Мгновение и железная решимость появилась на ее бледном лице. Непоколебимая. Упрямая. Жесткая.
Теперь, казалось, уже она ведет меня за собой. Ее нетвердый шаг стал шире, и ей, чтобы удерживать равновесие, приходилось держаться руками за все, что попадалось, но это было движение вперед, а большего от нее требовать я не могла.
Последние метры показались мне невероятно длинными. Я очень боялась, что кто-нибудь догадается проверить мое пристанище, а здесь, на открытом пространстве, мы как дичь. Ввалившись внутрь, я опустила женщину на лавку, устланную шкурой, и, на ходу зажигая свечи, направилась к очагу. Добавив хвороста в уже затухающий огонь, принялась вынимать свои сборы и настои. Лея за моей спиной стала дышать чаще, как будто на что-то решаясь.
— Ты же ведьма, значит, все можешь? — раздалось с лавки.
Я часто слышу этот вопрос и он всегда вызывает у меня раздражение. Молодые девчушки, мечтающие влюбить в себя женатого, парни, желающие славы и богатства, старики, жаждущие вечной жизни, дураки, которые не ценят того, что у них есть. И впервые в жизни я искренне пожалела, что не ведьма, что не всесильна, что не могу сотворить чудо для этой сильной духом женщины.
— Нет, — шепнула я в ответ, не оборачиваясь.
— Прости. Это нечестно с моей стороны.
Я еще ниже опустила голову, пряча от нее слезы, пока руки сами занимались привычными делами.
— И ты прости.
— Пообещай, что постараешься сделать все возможное, чтобы спасти ребенка.
— Я сделаю все, что в моих силах для вас обоих, — скорее себе, чем ей поклялась я.
Я резко обернулась, чтобы снять с нее плащ, но заледенела на месте. Лея уже была землистого цвета, верный признак близкого конца. Схватилась руками за столешницу, прикусила губу, чтобы не завыть в голос. Неужели я потеряю их?

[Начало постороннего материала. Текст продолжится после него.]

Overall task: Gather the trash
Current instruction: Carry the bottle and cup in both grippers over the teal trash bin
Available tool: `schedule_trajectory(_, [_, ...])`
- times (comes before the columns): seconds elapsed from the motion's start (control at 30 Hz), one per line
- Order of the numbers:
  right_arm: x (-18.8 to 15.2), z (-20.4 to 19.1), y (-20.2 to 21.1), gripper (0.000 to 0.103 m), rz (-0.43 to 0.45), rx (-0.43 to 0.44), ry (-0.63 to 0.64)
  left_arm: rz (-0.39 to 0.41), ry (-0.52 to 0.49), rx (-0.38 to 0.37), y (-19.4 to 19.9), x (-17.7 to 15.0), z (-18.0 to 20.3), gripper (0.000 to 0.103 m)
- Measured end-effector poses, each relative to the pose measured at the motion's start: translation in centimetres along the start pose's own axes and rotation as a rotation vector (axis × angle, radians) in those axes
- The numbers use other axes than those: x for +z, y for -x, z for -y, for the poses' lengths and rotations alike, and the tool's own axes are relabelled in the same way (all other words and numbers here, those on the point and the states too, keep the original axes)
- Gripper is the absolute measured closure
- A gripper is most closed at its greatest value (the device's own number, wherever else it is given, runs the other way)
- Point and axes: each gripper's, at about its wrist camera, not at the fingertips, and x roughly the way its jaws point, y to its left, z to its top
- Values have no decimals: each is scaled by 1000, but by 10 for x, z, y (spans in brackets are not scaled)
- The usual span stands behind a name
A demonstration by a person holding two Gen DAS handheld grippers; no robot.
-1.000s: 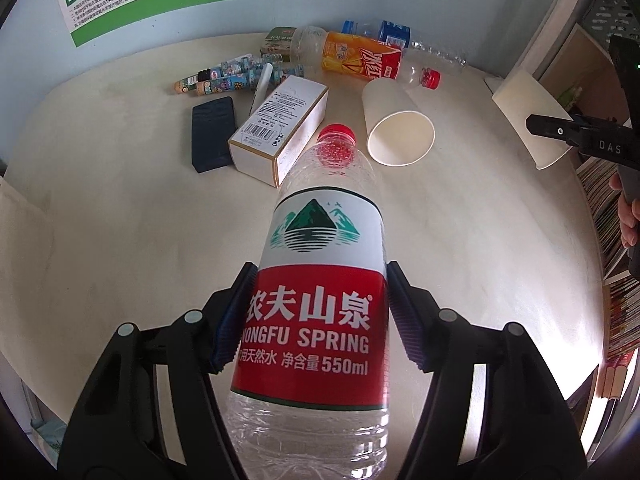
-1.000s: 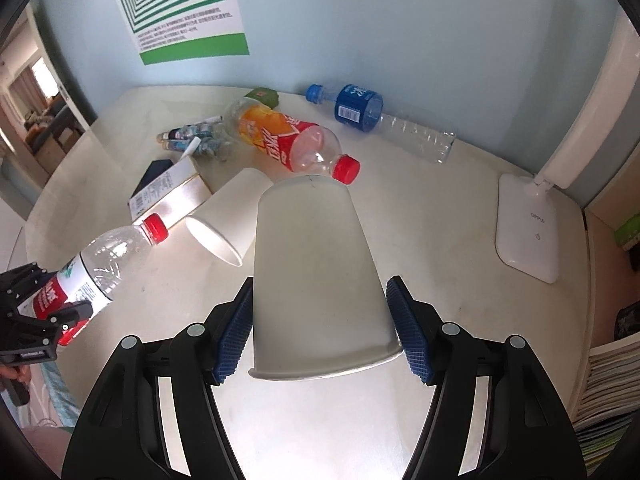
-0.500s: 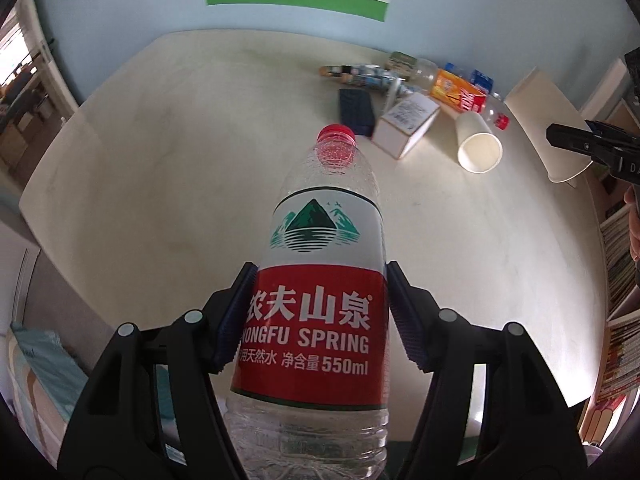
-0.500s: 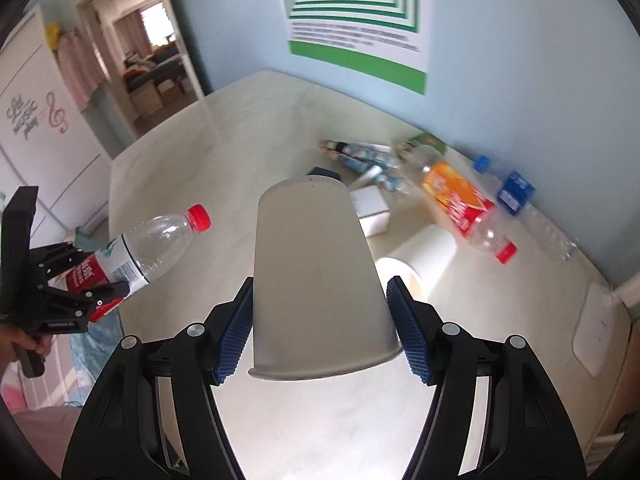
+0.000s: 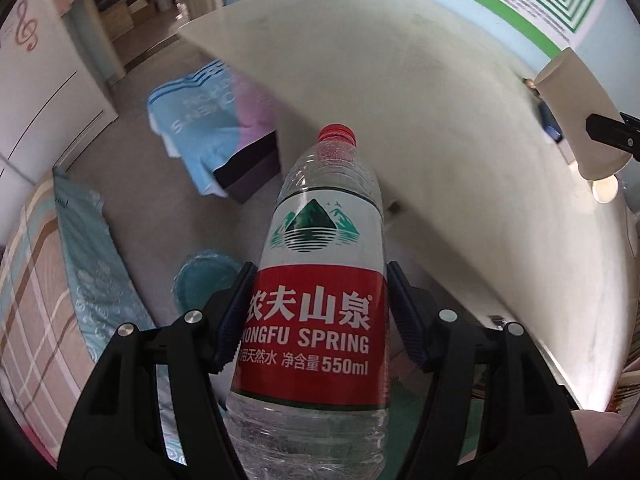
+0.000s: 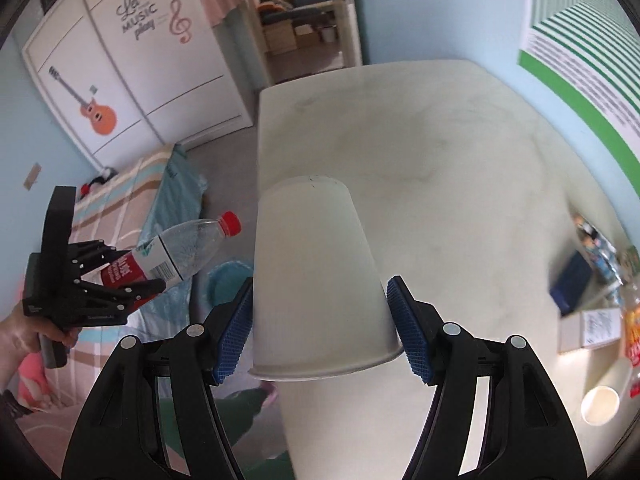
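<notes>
Left gripper [image 5: 320, 316]: my blue ribbed pads [image 5: 236, 312] press both sides of the clear plastic water bottle [image 5: 320, 280], closed onto its red label band.
Right gripper [image 6: 322, 324]: my blue ribbed pads [image 6: 234, 332] sit against the plain white paper cup [image 6: 320, 276], closed around it near its rolled rim.
Bottle: thin, ridged, see-through plastic with droplets inside the neck, a red screw cap [image 5: 336, 134], and a glossy white-and-red label with a green mountain; it is held in the air off the table edge, cap pointing away from me.
Cup: smooth matte tapered paper, mouth toward me and flat base pointing away, held above the table edge.
Teal round bin [image 5: 208, 280]: just beyond the bottle, down on the floor, with a crinkly clear liner.
Table [image 6: 440, 184]: pale cream, smooth, rounded corners, faintly smudged.
Far table end: a second white paper cup [image 6: 600, 404] lying on its side, a white cardboard box [image 6: 592, 328], and a dark blue flat case [image 6: 570, 284].
</notes>
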Motion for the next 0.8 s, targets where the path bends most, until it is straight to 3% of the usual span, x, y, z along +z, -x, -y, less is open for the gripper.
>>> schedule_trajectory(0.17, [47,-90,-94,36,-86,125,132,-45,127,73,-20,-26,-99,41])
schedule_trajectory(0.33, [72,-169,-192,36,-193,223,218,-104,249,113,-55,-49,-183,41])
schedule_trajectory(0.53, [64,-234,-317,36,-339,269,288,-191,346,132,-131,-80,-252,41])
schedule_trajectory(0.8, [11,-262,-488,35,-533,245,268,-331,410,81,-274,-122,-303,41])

— Твоя бабка умела творить чудеса, — глядя в потолок, как будто сама с собою говорила Лея.
На негнущихся ногах я подошла ближе и, наклонившись над ней, распахнула плащ, под которым оказалась большая рана, тянущаяся по боку от плеча до бедра.
— Она тоже не была ведьмой, — скорее по привычке возразила я. — Она много знала.
— Я и сама чувствую, что все плохо, но, может ты знаешь, как помочь моему сыну? — уже не сдерживала слез женщина.
Я знала. Боже помилуй! Я знала. И даже видела однажды. Но смогу ли я? Имею ли я право решать?
— То, что ты просишь, убьет тебя, — просипела я вдруг охрипшим голосом.